Si ça vous parle, rejoignez-nous !

Un guichet fictif sera à votre disposition pour prendre votre ticket (gratuit, bien sûr) – gel, masques et respect des règles sanitaires seront de mise.

Explications
Pour exprimer leurs revendications et leurs craintes face à l’avenir de la vie culturelle en générale, du cinéma et du spectacle vivant en particulier, les membres du nouveau collectif Séance Zéro prévoient une action sous la forme d’une performance qui recréera une salle de cinéma en plein air avec écran, fauteuils, guichet, billetterie, etc. Une salle ouverte à tous dans le strict respect des normes sanitaires en vigueur mais qui ne projettera rien, le vide sur un écran blanc.
Membre du collectif et élève en scénario à La Fémis, Anna Wajsbrot a eu la gentillesse de bien vouloir expliquer les raisons et l’historique de la création de ce nouveau collectif ainsi que son but.

Séance Zéro est né de la rencontre d’élèves du Conservatoire national supérieur d’art dramatique (CNSAD), d’élèves de La Fémis ou d’autres écoles et universités de cinéma ainsi que d’étudiants et étudiantes en arts plastiques et en photographie. Lors des assemblées générales qui ont eu lieu pendant de la récente occupation du théâtre de la Colline, en mars 2021, les différentes prises de parole des uns et des autres ont amené certains des intervenants ayant des profils différents à prendre conscience de leur convergence de pensée, de préoccupations légitimes partagées face à l’avenir, ce qui a conduit à l’envie d’une lutte commune. Actuellement, le collectif se compose d’élèves du CNSAD, de La Fémis, de Nanterre, de Paris 8, rejoints par d’autres étudiants et étudiantes de tous bords ainsi que de jeunes professionnels, notamment des jeunes techniciens t techniciennes du cinéma.

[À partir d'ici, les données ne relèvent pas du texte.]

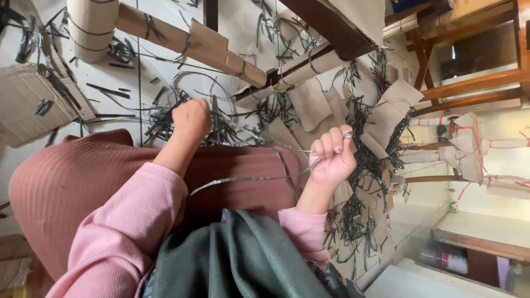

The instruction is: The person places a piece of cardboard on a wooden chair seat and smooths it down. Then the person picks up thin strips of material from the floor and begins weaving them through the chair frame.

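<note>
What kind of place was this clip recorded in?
Probably a furniture packing or unpacking area in a workshop. Wooden furniture legs wrapped in cardboard lie on the floor, cut dark plastic strapping is strewn about, and bare wooden frames stand nearby. The right hand grips a strap.

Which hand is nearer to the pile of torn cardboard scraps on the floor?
The right hand, fisted around the grey strap, sits right beside the cardboard scraps. The left hand is across the lap, well away from them.
</note>
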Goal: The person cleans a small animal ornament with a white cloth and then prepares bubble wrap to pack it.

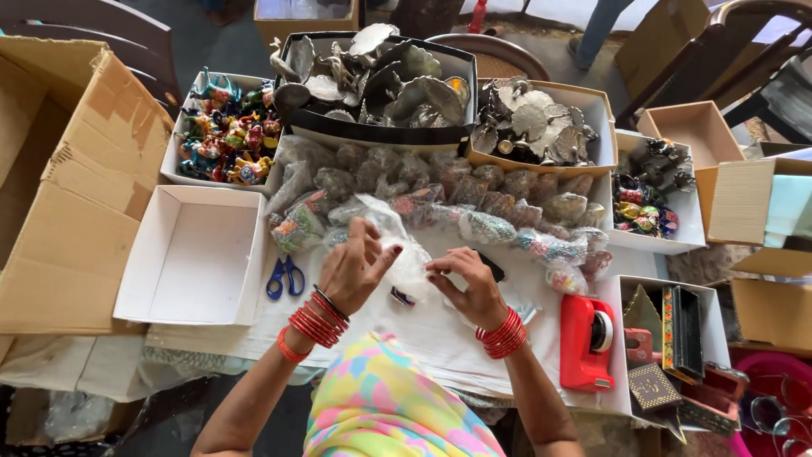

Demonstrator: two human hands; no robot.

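Note:
My left hand [353,269] and my right hand [470,284] both grip a clear plastic bag [406,258] over the white table cover [440,330], fingers pinching its edges. Red bangles ring both wrists. A small dark object [403,296] lies on the cloth just under the bag, between my hands. Blue-handled scissors [285,276] lie to the left of my left hand. A red tape dispenser [585,338] stands to the right of my right hand.
Bagged figurines [474,190] lie in a row behind my hands. Behind them stand a tray of metal figures [372,80] and boxes of painted figures [224,127]. An empty white box [194,254] and a large carton [76,186] sit left; decorated boxes [677,338] right.

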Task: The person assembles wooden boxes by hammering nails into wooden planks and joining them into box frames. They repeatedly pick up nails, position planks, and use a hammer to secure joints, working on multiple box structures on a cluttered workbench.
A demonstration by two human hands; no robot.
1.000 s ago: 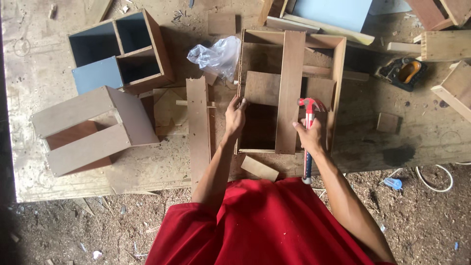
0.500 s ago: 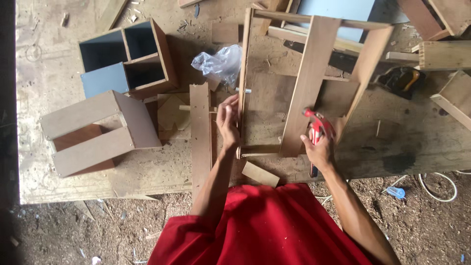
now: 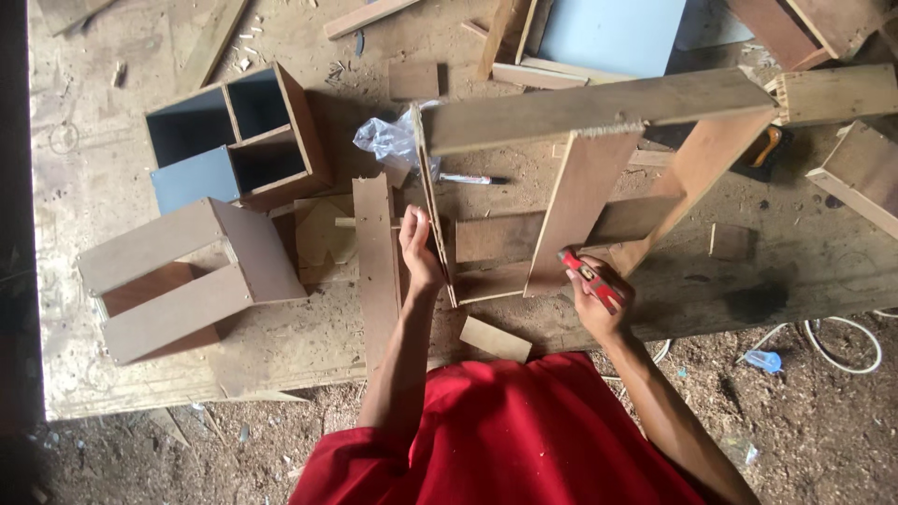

Outre l’envie de se rassembler, de se rencontrer au sein d’un espace commun, le collectif est porté par un ensemble de revendications qui font état de la peur d’une forme de repli sur soi culturel généralisé. La situation sanitaire et les outils numériques ont fait évoluer la représentation des œuvres, il y a une angoisse très forte que les lieux de représentation ne rouvrent jamais. La salle de projection est un espace de formation pour les étudiants en cinéma mais aussi pour les autres étudiants, voire pour toute la population.

Que les musées soient fermés quand les galeries d’art sont longtemps restées ouvertes, que l’on ferme les bibliothèques mais pas les librairies, entre autres exemples, cela montre que le profit est placé au-dessus de la culture. Ce qui est consommable est privilégié, au risque de la facilité face à des œuvres plus difficiles d’accès et dont le caractère frontal et la sacralité tendent à disparaître. Le collectif refuse cette tendance et prône la transdisciplinarité face à une sectorisation vécue comme une régression dont on redoute qu’elle s’installe durablement, y compris après la crise.

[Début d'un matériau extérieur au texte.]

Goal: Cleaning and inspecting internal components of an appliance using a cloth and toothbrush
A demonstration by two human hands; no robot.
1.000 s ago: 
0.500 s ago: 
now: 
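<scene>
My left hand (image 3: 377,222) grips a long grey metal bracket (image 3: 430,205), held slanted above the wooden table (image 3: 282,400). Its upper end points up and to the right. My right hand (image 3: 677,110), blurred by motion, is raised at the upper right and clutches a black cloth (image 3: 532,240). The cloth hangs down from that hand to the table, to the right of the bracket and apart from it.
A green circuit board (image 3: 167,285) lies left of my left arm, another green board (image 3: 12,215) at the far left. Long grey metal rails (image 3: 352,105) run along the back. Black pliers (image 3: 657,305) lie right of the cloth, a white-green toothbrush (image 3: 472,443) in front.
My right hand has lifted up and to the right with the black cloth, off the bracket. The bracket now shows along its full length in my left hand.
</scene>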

Au-delà de la question des salles – que la situation sanitaire de ces derniers jours oblige par ailleurs à relativiser – le collectif souhaite faire entendre un malaise plus profond car le sentiment que l’État ne fait pas assez pour soutenir l’avenir des étudiants en disciplines artistiques, voire leur met des bâtons dans les roues, y est largement partagé. Les artistes d’hier sont révérés mais les artistes de demain ne sont pas du tout pris en compte, rien n’est fait pour faciliter et leur donner envie (par exemple les aides au court métrage divisées par deux). La santé mentale des étudiants et étudiantes est une autre revendication, ce n’est pas un repas à un euro qui compensera le manque absolu d’accompagnement et de soutien suite à l’année passée, surtout pour les plus jeunes.

Pour se faire entendre sur ces sujets cruciaux, Séance Zéro a donc imaginé d’organiser la séance sur écran vide de ce jeudi 1er avril, en coordination avec le pôle juridique du théâtre de la Colline occupé pour veiller au strict respect des mesures légales et sanitaires.

Léo Hinstin, AFC

En vignette de cet article, Cinema Aperto Palestina, de Sislej Xhafa – Photo Léo Hinstin © Galeria Continua 2016.